Id.The appellate court concluded that “[i]f the base allegations
that make up the sine qua non of a violent offense were sufficient on their own to establish this
element, then the legislature would have simply deemed those accused of violent offenses
ineligible for release.” Id. ¶ 18. We agree with Stock to the extent that it held a bare consideration
of the defendant’s dangerousness, with absolutely no consideration of possible conditions of
release, cannot justify pretrial detention under the Act’s three-element framework. People v.
Atterberry,
2023 IL App (4th) 231028, ¶ 18 (“[T]he fact that a person is charged with a detainable
offense is not enough to order detention, nor is it enough that the defendant poses a threat to public
safety.”).
¶ 16 However, defendant appears to believe that a single violent offense can never
justify pretrial detention when “it was not the result of a pattern of abuse or criminal behavior.” In
making this argument, defendant is subtly attempting to extend the express holding of Stock, in
which the appellate court found no error in the trial court’s consideration of the dangerousness
element but reversed based on the trial court’s consideration of the third element: conditions of
release. See Stock,
2023 IL App (1st) 231753, ¶¶ 14-15(“Defendant’s behavior as alleged, at a
bare minimum, was dangerous, and such behavior poses a threat to those around him even if he
did not intend any harm.”). Of course, dangerousness and conditions of release are two sides of
the same coin; the nature and severity of the threat necessarily determine the nature and severity
-6- of the conditions that could—or could not—mitigate the threat. Compare 725 ILCS 5/110-6.1(g)

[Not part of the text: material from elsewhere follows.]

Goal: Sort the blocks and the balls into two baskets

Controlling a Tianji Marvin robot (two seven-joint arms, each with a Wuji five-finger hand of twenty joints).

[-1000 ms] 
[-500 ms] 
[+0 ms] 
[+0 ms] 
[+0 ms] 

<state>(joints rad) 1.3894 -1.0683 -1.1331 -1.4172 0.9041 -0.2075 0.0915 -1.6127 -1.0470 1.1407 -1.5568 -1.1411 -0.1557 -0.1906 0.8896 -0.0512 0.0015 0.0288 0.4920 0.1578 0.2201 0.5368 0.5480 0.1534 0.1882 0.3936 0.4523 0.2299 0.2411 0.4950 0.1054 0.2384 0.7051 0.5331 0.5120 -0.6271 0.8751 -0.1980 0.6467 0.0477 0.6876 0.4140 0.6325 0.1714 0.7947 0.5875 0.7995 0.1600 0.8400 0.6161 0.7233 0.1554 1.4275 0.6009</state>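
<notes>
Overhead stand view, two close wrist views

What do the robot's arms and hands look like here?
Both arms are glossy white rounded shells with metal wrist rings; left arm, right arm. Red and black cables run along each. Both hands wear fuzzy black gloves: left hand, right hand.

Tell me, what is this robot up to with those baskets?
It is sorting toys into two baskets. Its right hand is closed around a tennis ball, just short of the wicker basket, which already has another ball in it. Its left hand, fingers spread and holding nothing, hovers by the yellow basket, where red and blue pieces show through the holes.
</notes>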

(West 2022) (listing considerations for determining dangerousness) with
id.§ 110-5(a) (listing
similar considerations for determining conditions of release).
¶ 17 In this sense, defendant’s argument has at least some basis in Stock,
2023 IL App (1st) 231753, ¶ 18(“This is not to say that alleged facts stating the basic elements of an offense
are not relevant or are not part of the proof that no conditions could mitigate the threat posed by a
defendant. But more is required.”). Here again, we agree with the proposition that “more is
required” only to an extent; an untried indictment or other charging instrument triggers the State’s
right to file a verified petition to deny pretrial release but has a different purpose altogether; it
needs only to present the most bare and conclusory facts necessary to state an offense. The full
picture of the underlying events, however, may be relevant to the trial court’s detention decision.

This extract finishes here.